Helpful tips for closed commercial buildings

BOMA Oregon has you covered with some helpful tips while your commercial building is closed or vacant. Here is a list of important things to consider:

  1. Make sure your HVAC system is running properly.
    • It’s OK to set the thermostat settings back (perhaps 55 degrees for heating and 80 degrees for cooling) – just don’t turn them off completely.
    • Make sure your outside air and exhaust fans are running to keep the air circulating.
  2. Make sure someone is putting water in the “p-traps”—particularly in sinks and floor drains – to keep sewer gases from backing up into the space.
    • Don’t forget the slop sinks in the janitor’s closets, the floor drains in the bathrooms, and drains in the mechanical rooms and back-office areas.
  3. Make sure someone from your team is walking every inch of the building every workday.
    • They should be looking for potential issues – like leaks, unsecured doors, equipment left running, etc.
  4. Make sure exterior doors and, where operable, exterior windows are locked.
  5. Work with your tenants to shut off equipment that is not in use. Remember that equipment (like a copier) is still drawing power even when it is in the power-saving mode.

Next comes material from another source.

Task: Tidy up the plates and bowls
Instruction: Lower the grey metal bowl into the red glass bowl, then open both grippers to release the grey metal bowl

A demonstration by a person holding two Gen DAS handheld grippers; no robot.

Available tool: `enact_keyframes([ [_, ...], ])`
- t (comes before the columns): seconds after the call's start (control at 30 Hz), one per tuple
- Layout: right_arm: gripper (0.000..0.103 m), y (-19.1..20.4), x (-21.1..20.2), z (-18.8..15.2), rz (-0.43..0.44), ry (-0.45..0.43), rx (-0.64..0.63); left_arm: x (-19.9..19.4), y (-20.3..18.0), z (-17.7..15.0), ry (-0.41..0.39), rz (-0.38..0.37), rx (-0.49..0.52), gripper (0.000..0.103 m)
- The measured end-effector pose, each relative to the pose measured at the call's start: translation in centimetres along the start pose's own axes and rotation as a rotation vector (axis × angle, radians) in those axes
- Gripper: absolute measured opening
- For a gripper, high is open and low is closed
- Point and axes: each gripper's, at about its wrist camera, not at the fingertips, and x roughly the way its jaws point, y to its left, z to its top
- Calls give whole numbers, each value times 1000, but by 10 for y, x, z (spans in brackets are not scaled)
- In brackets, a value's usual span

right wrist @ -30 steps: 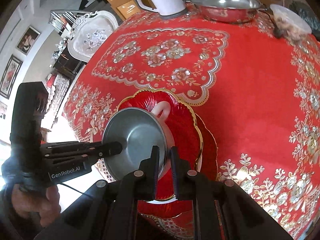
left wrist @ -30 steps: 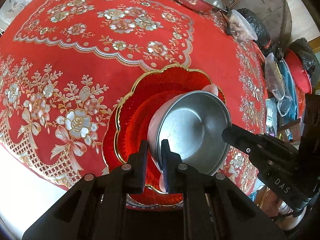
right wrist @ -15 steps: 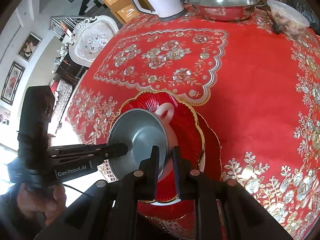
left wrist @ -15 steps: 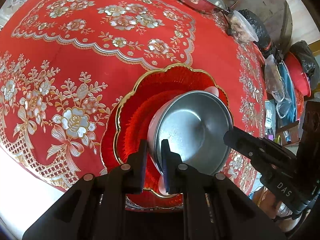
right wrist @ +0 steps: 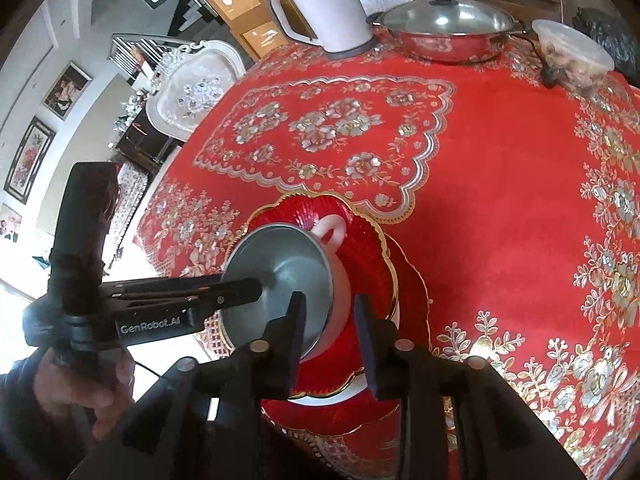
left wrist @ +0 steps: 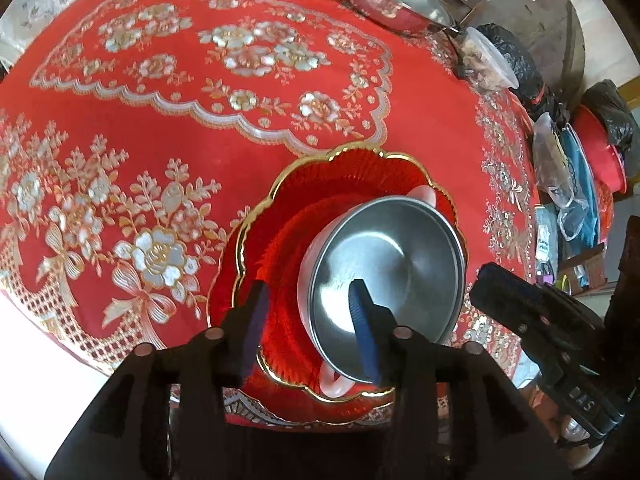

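I hold both grippers spread wide over a stack of dishes near the table's front edge, gripping nothing. My left gripper [left wrist: 310,312] straddles the near rim of the steel bowl [left wrist: 384,272]: one blue-padded finger hangs over the red plate [left wrist: 280,216] outside the rim, the other sits over the bowl's inside. I cannot tell whether either pad touches metal.

My right gripper [right wrist: 330,320] comes at the same bowl [right wrist: 276,276] from the opposite side, its jaws apart, one finger over the bowl's hollow and the other beyond the white bowl [right wrist: 338,284] that cradles it. In this view the left gripper's [right wrist: 240,290] black tips lie at the steel rim, with a hand [right wrist: 80,384] wrapped round its grip.

The steel bowl sits nested in the white two-handled bowl [left wrist: 424,196], one handle showing past the far rim, another just ahead of my left fingers. Both rest on the gold-edged red plate [right wrist: 368,248], which lies on a second red plate [right wrist: 412,292] on the red flowered cloth [left wrist: 160,128].

Well ahead of both grippers stand a white jug [right wrist: 324,4], a lidded steel pan [right wrist: 448,28] and a clear tub [right wrist: 572,52].
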Motion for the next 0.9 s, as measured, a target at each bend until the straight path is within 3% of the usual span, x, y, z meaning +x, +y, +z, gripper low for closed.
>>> enact_keyframes([
  [0.33, 54, 2, -20, -8, 34, -59, -25, -12, -8, -2, -82, 95, 61, 41],
  [0.5, 65, 1, -27, -14, 57, -61, -40, -15, -14, -4, -104, 112, 80, 53],
  [0.63, 69, 2, -29, -18, 68, -54, -47, -17, -19, -4, -113, 119, 84, 54],
  [0.7, 70, 3, -29, -21, 71, -52, -51, -17, -21, -4, -116, 120, 86, 61],
  [0.9, 70, 1, -32, -23, 73, -53, -55, -20, -30, -7, -132, 130, 106, 67],
])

  6. Water that is sitting still in the plumbing system will develop biofilms—which can cause disease (including Legionella, pseudomonas, and mycobacterium).
    • Make sure someone is running the water through the system every day.
    • Consider working with an industrial hygienist to test the potable water before letting tenants back into the building.
  7. Consider posting a sign with your contact information on exterior doors in case someone needs access to the building.
  8. If the building is truly vacant, consider posting security guards on-site to deter vandalism and theft. Or, consider installing remote access cameras so you can keep an eye on common areas and the exterior.
  9. Make sure the roof access is secured to keep people from accessing the roof and from accessing the building from the roof.
  10. Consider closing the miniblinds—or at least putting them down and angling them to minimize solar gain and reduce energy consumption.
  11. Review your insurance policy and notify your insurance provider. Even if the closure is only temporary there might be insurance requirements to consider.
  12. Make sure to run building systems (e.g., pumps, motors, elevators, etc.) on a schedule. When these pieces of equipment sit idle they can degrade quickly.